=== Task description ===
Scan the listing and work out how many lines contain the word "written". Nothing but the number should be given.

=== Data for the task ===
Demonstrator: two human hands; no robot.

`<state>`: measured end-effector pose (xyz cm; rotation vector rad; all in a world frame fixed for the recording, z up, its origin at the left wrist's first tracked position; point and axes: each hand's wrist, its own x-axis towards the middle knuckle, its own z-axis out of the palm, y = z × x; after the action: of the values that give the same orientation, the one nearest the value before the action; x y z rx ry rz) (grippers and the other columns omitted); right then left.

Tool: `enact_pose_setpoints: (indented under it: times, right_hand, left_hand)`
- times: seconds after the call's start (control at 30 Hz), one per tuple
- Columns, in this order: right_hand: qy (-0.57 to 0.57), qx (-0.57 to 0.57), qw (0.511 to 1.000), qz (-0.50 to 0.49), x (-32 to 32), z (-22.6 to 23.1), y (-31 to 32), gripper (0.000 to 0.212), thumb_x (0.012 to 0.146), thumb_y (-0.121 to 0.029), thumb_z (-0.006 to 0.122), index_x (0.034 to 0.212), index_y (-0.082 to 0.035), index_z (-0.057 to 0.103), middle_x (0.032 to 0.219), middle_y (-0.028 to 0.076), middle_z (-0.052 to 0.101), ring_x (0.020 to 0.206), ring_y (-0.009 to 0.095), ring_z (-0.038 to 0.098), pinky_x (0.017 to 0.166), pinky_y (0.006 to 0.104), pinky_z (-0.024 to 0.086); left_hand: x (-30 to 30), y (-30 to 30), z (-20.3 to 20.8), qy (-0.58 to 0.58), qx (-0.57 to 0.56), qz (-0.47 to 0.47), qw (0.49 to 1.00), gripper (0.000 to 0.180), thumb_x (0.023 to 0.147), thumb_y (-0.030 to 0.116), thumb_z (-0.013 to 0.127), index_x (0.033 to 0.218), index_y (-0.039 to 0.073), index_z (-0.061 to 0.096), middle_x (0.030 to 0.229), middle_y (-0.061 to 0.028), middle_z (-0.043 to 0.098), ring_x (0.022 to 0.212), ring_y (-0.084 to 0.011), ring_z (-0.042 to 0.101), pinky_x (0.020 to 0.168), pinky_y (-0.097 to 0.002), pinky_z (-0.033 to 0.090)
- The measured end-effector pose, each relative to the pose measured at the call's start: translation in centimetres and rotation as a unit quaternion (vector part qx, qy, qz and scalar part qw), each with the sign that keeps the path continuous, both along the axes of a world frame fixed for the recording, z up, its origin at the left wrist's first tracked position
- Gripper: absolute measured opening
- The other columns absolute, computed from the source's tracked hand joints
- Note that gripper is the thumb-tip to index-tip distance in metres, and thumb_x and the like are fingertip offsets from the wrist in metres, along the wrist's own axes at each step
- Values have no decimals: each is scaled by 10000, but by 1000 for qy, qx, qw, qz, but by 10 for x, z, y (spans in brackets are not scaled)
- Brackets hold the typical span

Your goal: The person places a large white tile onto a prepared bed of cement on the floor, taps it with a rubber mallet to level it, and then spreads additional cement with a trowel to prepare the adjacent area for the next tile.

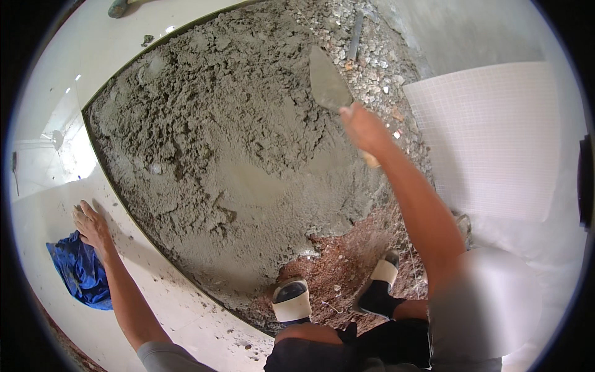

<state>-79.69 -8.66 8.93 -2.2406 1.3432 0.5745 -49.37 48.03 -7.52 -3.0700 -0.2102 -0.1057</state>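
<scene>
My right hand (364, 129) is wrapped round the wooden handle of a pointing trowel (326, 80). The trowel's grey, mortar-smeared blade points away from me over the far right part of the wet mortar bed (248, 180). The mortar is lumpy at the far side and smoother nearer my feet. On the left, my left hand (93, 226) leans on the pale glossy tile (149, 242), fingers stretched out and holding nothing. Right beside it, partly under the wrist, lies a crumpled, dirt-spotted blue cloth or bag (82, 270).
Broken rubble (378, 80) borders the mortar on the right, with a flat metal strip (356, 36) on it. A white gridded sheet (489, 139) leans at the right. My sandalled feet (292, 301) stand on reddish soil (347, 273). A tool handle (118, 8) shows at the far left.
</scene>
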Motion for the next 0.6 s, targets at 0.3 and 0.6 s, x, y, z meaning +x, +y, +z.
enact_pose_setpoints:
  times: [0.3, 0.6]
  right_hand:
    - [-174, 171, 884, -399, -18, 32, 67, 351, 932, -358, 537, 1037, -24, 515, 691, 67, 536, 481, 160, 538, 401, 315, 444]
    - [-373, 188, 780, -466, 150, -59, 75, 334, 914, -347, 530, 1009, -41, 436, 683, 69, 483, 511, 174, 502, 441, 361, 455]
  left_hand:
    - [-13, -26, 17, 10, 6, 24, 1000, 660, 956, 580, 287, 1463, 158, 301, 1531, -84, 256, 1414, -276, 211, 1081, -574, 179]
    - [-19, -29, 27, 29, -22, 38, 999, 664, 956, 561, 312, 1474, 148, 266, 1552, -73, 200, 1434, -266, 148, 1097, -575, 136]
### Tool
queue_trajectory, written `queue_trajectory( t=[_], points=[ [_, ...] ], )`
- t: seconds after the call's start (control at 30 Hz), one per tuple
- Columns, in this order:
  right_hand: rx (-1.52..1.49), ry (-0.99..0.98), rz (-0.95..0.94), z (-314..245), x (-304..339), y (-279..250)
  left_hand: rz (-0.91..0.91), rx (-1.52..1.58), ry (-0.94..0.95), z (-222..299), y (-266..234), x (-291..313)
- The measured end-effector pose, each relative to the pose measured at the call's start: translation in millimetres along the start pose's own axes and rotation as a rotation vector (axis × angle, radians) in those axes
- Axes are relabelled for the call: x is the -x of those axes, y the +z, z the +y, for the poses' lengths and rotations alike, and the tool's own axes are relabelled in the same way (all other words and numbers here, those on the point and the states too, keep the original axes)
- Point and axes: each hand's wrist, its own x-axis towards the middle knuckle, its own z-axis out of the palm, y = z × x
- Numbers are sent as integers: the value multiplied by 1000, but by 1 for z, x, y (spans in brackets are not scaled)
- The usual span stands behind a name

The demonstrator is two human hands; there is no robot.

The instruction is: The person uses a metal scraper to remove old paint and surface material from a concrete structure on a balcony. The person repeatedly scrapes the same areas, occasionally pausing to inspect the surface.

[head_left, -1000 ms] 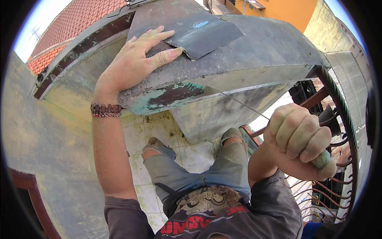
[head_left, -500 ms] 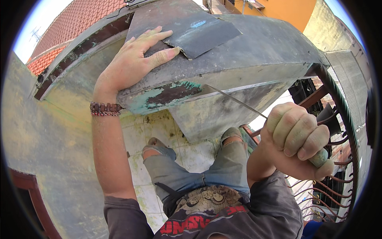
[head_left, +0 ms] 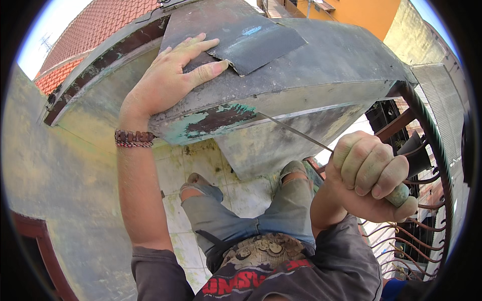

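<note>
My left hand [head_left: 173,80] lies with fingers spread on the top of a grey concrete ledge [head_left: 341,55], its fingers on a dark flat sheet [head_left: 261,47] with a pale blue smear. Closed in a fist, my right hand [head_left: 371,173] grips the greenish handle of a scraper [head_left: 296,131]. The slim metal blade slants up to the left, and its tip meets the ledge's front face. Just left of that tip is a patch [head_left: 216,120] of dark brown edged with flaking turquoise paint.
A dark metal railing [head_left: 432,135] with curled bars runs along the right side. At left stands a stained wall [head_left: 65,165] with a brown frame [head_left: 37,228]. Below the ledge, my feet stand on pale, dirty floor tiles [head_left: 251,195].
My right hand has shifted slightly left and down with the scraper, and the blade tip sits slightly lower on the ledge face. My left hand stays nearly in place.
</note>
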Motion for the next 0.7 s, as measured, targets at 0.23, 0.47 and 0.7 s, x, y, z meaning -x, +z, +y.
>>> queue_trajectory(
  t=[0.23, 0.47, 0.7],
  points=[
    [9, -52, 29, 3, 2, 5, 4, -19, 16, 0, 0, 0],
    [-25, 7, 21, 13, 5, 7, 8, -15, 24, -2, 2, 1],
    [-15, -38, 70, 6, 6, 1, 6, 6, 7, 0, 0, 0]
  ],
)
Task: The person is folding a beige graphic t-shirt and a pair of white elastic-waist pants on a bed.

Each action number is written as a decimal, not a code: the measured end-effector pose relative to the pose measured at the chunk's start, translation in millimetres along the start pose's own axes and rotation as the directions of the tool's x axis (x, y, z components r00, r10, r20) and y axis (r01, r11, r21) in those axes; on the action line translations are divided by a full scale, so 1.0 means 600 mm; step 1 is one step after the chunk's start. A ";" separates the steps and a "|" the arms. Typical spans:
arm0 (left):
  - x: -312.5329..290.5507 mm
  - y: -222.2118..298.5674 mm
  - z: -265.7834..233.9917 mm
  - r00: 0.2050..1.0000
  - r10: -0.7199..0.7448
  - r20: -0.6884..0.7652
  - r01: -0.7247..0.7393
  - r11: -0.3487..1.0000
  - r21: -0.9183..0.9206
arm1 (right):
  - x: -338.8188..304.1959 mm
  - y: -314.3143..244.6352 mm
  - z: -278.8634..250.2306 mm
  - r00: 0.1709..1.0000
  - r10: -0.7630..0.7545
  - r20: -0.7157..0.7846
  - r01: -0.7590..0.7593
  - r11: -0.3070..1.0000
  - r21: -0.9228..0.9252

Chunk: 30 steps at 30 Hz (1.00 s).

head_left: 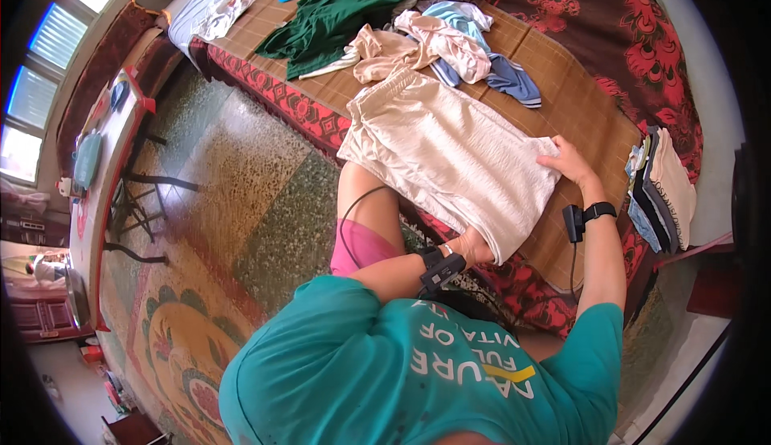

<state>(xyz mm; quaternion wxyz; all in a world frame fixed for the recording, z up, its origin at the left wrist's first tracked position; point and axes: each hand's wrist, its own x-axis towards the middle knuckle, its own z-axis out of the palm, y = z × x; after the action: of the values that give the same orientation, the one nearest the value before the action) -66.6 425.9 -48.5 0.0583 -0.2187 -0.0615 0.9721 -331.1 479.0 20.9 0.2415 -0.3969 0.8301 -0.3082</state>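
Observation:
A pair of cream shorts [462, 144] lies spread over the near edge of the mat-covered bed, its gathered waistband at the far left and its hem towards me. At the hem's far right corner, my right hand [572, 162] is closed on the cloth, with the thumb on top. My left hand [475, 247] grips the near part of the hem, and its fingertips are hidden by the fabric. Beyond the shorts is a loose heap of clothes: a dark green garment [353, 15], a beige one [389, 53], a pale pink one [450, 43] and a blue one [512, 79].
A stack of folded clothes [662, 192] stands at the bed's right edge. The brown woven mat [574, 83] covers a red patterned bedspread [642, 43]. A long table [108, 172] with items on it stands left, beyond the patterned floor [233, 172]. Cables hang by both wrists.

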 end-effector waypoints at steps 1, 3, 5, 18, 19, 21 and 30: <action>-0.002 -0.001 0.002 1.000 0.009 0.020 -0.009 1.000 0.021 | -0.006 -0.007 -0.009 0.997 0.058 0.059 -0.054 0.996 -0.069; -0.004 -0.002 -0.003 0.999 0.031 0.017 -0.031 1.000 0.004 | -0.018 -0.025 -0.016 0.984 0.120 0.134 -0.100 0.985 -0.142; -0.009 0.001 0.005 0.998 0.013 0.056 -0.013 1.000 0.007 | -0.029 -0.036 -0.026 0.985 0.127 0.114 -0.083 0.941 -0.328; -0.058 0.014 0.012 0.993 -0.014 0.115 -0.003 0.989 0.146 | -0.031 0.023 -0.027 0.994 0.050 0.095 0.001 0.879 -0.476; -0.065 0.012 0.015 0.993 -0.017 0.114 0.000 0.990 0.144 | -0.032 0.025 -0.029 0.994 0.054 0.096 -0.002 0.879 -0.477; -0.079 0.009 0.019 0.990 -0.077 0.119 0.045 0.966 0.253 | -0.039 0.031 -0.038 0.991 0.100 0.093 -0.034 0.841 -0.541; 0.001 -0.082 0.022 0.977 -0.122 0.174 0.063 0.948 0.311 | -0.062 0.037 -0.064 0.979 0.065 -0.195 -0.187 0.679 -0.710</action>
<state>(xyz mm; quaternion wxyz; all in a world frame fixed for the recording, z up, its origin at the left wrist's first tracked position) -68.5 473.0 -30.1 0.1307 -0.1098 0.0733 0.9826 -346.0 532.4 37.4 0.0213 -0.3768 0.9255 0.0326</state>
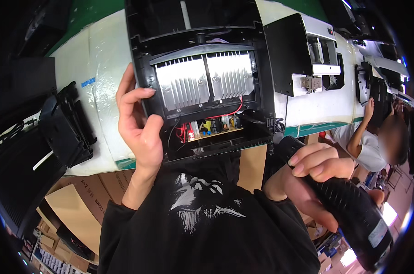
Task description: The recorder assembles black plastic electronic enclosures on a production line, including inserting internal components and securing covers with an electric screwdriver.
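Note:
In front of me lies an opened black appliance housing (261, 91) on the bench. Inside it, two silver finned heat sinks (184, 84) sit side by side. Below them is a small circuit board (216, 133) with red wires and several components. My left hand (140, 123) grips the housing's left edge, thumb toward the near corner and fingers along the side. My right hand (319, 176) is wrapped around a black electric screwdriver (353, 205) with a ribbed body. Its nose points up and left, near the housing's right front corner; no bit shows clearly.
A black and silver unit (287, 55) stands right of the housing on the white covered bench (106, 55). Black parts (67, 123) are at the left. Cardboard boxes (74, 205) sit below the bench edge. At far right, another person (362, 141) handles black parts.

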### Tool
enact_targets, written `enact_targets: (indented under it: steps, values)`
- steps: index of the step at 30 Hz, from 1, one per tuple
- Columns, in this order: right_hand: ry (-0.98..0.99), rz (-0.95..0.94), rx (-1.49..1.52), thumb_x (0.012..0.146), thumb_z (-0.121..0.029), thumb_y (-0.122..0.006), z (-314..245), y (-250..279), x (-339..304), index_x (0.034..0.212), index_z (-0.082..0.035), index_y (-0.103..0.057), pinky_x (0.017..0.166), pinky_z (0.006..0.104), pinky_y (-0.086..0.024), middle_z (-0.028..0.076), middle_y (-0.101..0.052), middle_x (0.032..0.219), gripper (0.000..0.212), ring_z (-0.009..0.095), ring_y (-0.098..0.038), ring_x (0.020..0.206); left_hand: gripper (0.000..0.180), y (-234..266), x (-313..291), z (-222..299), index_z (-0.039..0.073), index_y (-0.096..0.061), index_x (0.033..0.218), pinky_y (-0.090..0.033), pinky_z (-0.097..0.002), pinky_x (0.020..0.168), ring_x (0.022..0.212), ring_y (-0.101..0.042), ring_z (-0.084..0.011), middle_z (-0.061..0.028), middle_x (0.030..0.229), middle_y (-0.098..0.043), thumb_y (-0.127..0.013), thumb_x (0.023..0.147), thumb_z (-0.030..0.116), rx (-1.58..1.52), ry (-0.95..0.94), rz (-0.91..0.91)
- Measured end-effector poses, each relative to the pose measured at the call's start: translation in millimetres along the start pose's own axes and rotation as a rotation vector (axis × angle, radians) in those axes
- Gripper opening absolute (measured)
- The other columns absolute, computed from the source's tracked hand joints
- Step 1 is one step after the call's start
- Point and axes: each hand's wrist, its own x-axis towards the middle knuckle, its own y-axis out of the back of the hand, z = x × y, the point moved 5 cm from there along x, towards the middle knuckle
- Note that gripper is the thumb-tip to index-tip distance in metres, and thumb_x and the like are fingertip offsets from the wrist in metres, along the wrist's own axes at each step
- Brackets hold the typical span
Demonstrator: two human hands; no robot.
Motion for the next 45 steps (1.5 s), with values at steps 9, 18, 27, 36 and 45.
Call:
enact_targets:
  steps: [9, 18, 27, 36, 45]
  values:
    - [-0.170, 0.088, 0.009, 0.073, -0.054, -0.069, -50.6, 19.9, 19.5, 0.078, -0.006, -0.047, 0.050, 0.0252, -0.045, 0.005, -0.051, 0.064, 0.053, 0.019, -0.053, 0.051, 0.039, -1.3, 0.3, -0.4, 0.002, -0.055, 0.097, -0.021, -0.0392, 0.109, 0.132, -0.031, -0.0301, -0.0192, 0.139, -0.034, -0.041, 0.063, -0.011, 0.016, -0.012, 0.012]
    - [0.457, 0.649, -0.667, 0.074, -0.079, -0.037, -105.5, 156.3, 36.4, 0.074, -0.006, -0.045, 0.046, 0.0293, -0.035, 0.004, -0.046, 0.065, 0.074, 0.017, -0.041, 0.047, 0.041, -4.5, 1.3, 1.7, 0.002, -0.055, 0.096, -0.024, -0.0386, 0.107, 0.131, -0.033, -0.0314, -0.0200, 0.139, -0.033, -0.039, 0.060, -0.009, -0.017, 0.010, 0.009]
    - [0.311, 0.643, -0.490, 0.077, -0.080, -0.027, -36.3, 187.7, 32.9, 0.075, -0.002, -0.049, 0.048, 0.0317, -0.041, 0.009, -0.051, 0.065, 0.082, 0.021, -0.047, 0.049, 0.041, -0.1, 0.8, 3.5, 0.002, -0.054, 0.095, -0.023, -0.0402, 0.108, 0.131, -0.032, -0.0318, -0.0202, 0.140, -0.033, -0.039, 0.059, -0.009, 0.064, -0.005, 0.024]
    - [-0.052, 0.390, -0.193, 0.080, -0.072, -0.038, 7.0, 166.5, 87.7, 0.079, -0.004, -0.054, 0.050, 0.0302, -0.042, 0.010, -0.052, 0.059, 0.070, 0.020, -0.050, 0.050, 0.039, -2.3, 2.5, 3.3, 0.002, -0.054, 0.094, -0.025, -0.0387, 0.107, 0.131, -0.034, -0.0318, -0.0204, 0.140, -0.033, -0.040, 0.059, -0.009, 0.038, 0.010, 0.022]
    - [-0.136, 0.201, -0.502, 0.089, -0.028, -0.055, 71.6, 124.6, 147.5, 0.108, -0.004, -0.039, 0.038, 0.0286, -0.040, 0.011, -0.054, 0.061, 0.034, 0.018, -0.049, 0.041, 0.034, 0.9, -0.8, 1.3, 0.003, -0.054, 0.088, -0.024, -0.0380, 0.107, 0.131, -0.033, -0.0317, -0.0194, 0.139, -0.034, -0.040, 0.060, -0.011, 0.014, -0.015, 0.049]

=== Exercise response ===
3